Cardiovascular diseases are the primary cause of death in patients suffering from diabetes. According to a study published in 2015, cardiovascular diseases were the leading cause of death in 28.7 percent of the diabetes cases.
The results of the trial give physicians the opportunity to focus on reducing overall risks on their patients, then just on reducing sugar levels on their systems.
The LEADER trial also has shown that the medicine doesn’t increase heart risks on patients, rather it reduces them.
The drug works by being injected into the patient on a once-a-day basis, and assembles the human metabolic hormone called Glucagon-like peptide-1 (GLP’1).
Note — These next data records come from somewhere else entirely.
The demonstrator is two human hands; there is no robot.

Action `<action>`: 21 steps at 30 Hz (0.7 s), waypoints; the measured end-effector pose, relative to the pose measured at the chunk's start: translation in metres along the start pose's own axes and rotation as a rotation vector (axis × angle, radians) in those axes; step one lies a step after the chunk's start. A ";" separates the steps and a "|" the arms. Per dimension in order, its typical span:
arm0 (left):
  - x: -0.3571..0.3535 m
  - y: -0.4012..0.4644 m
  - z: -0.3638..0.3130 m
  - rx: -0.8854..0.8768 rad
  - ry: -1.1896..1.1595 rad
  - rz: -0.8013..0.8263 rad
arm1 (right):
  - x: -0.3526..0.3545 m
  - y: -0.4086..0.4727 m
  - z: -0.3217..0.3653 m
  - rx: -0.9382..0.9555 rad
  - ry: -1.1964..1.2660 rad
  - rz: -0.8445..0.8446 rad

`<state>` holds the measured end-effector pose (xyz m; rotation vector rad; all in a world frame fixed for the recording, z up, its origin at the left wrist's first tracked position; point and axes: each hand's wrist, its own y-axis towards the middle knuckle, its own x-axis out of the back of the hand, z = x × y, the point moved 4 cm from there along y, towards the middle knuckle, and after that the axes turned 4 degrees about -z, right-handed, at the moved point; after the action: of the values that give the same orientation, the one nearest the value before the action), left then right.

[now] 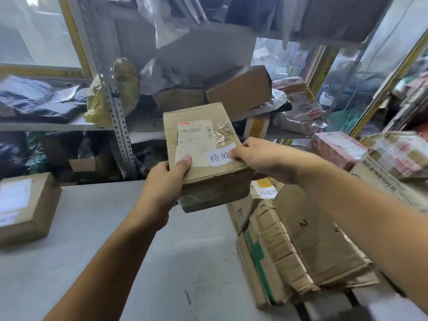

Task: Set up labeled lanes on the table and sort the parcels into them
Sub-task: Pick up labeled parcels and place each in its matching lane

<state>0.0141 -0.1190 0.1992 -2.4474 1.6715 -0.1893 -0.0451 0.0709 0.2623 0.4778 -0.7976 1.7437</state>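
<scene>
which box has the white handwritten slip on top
The box held up in both hands; the box on the table's left shows only printed shipping labels.

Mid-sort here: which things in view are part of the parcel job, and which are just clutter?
Part of the job:
- cardboard parcel, held in left hand
- white paper label under right hand
- second labelled slip on the boxes at the right
- boxed parcel on the grey table

Lying about:
- metal shelving with bags
- flattened cartons
</scene>
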 end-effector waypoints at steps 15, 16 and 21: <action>-0.172 0.064 -0.016 -0.019 0.195 0.044 | 0.127 0.112 -0.106 -0.013 0.011 0.109; -0.179 0.066 -0.009 -0.006 0.221 0.044 | 0.128 0.117 -0.118 -0.025 0.028 0.139; -0.200 0.063 0.021 0.082 0.266 0.045 | 0.119 0.135 -0.165 -0.035 0.051 0.246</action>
<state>-0.1115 0.0464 0.1637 -2.4075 1.7780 -0.5894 -0.1985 0.2477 0.1905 0.3203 -0.8776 1.9563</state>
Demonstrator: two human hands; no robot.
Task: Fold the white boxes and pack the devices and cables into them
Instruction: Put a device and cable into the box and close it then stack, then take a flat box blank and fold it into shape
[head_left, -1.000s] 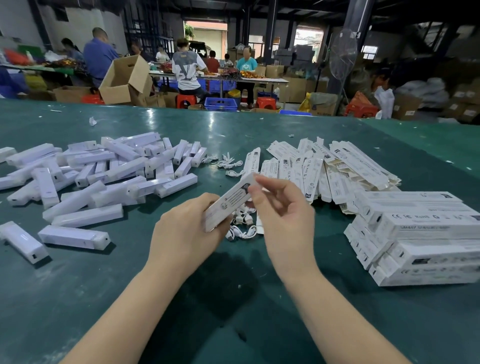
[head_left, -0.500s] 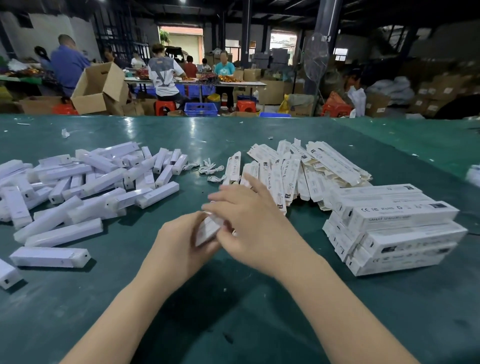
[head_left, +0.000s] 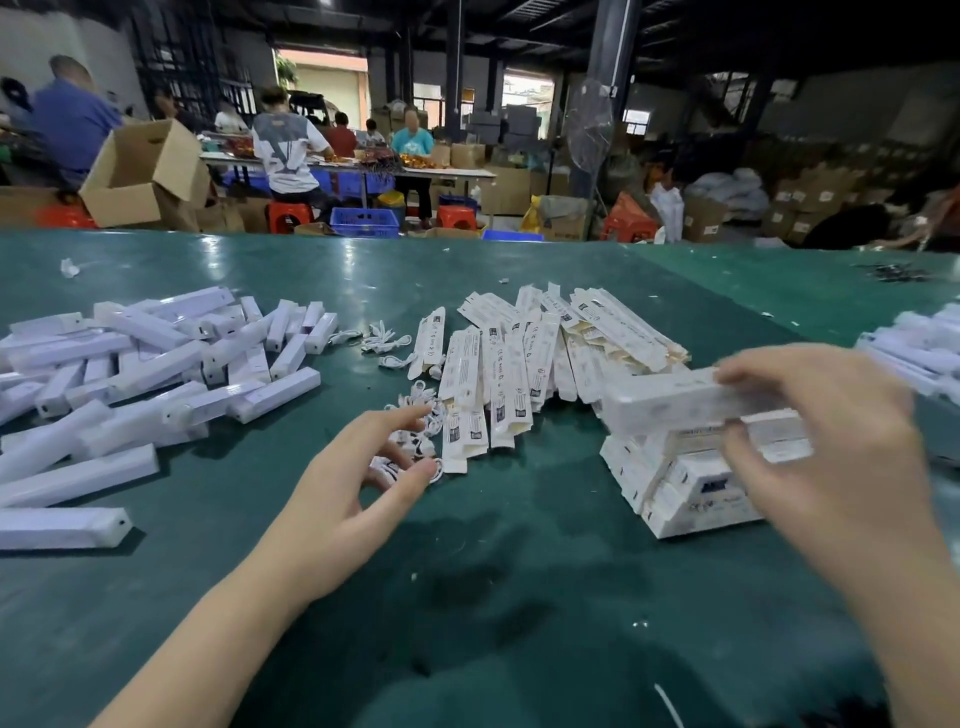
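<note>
Fingers (head_left: 748, 370) of the right hand (head_left: 852, 457) curl over the far edge of a folded white box (head_left: 670, 400), with the thumb pinching its near side, holding it lengthwise on top of the stack of packed boxes (head_left: 680, 483) at the right of the green table (head_left: 519, 571); motion blur softens the hand and the box's printing. Nearer the middle, the left hand (head_left: 343, 499) hovers low with its fingers spread and loosely bent, gripping nothing, its fingertips just over a small scatter of coiled white cables (head_left: 410, 447) lying on the table. Behind the cables, a fanned heap of flat, unfolded boxes (head_left: 540, 358) leans against itself, printed faces up, reaching back toward the stack. To the left, a loose pile of long white devices (head_left: 156, 364) sprawls across the tabletop, with one device (head_left: 62, 527) lying apart at the near left edge. More white items (head_left: 919, 348) show at the far right edge, too blurred to tell what they are. Beyond the table, workers (head_left: 285, 150) sit on red stools at another bench, beside an open cardboard carton (head_left: 140, 171), a blue crate (head_left: 363, 221) and a standing fan (head_left: 589, 127), with more cartons stacked along the dim right wall.
</note>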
The medicine helps to improve the control of blood glucose and reduces hyperglycemia, thanks to the increment of insulin secretion in the body. It also increases glucose levels ( if needed), delays gastric emptying.
The medicine has to be proven to have more advantages than other therapies for type two diabetes, for example, it stimulates insulin secretion only when blood glucose levels are high this prevents overshooting the human body with insulin.
Risks of hyperglycemia decline when using the medicine, it decreases appetite and inhibits weight gain and lowers triglyceride levels.
The medicine has also been related and compared to other Type 2 Diabetes treatments, for having adverse effects that include higher rates on Thyroid cancer concerns and pancreatitis.
— alfonso bellia (@alfonsobellia) June 14, 2016
Liraglutide was evaluated for thyroid cancer concerns, showing that 1.3 out of 1000 patients showed thyroid tumors. Compared with a 1.0 out of 1000 patients with other medicines.
The FDA commented on the matter and said that serum calcitonin which is a biomarker that could result in thyroid cancer had increased in liraglutide patients but within normal rates and would be monitored.
A Josh Hopkins research group showed in 2013 statistical data that associated patients hospitalized with pancreatitis that had a previous history with Liraglutide. Both the FDA and the EMA studied statistics and concluded it was inconsistent.
Other studies on the medicine
A study held on mice in 2010 with a variant of the drug given orally, found that the medication reduced damages caused by dementia and helped with memory. According to the study, mice had dementia and had better performances.
This study has been continued by the Imperial College of London, who began a trial study in 2015 with 200 men and women surrounding their 50s, that had early stages of Alzheimer to prove this matter.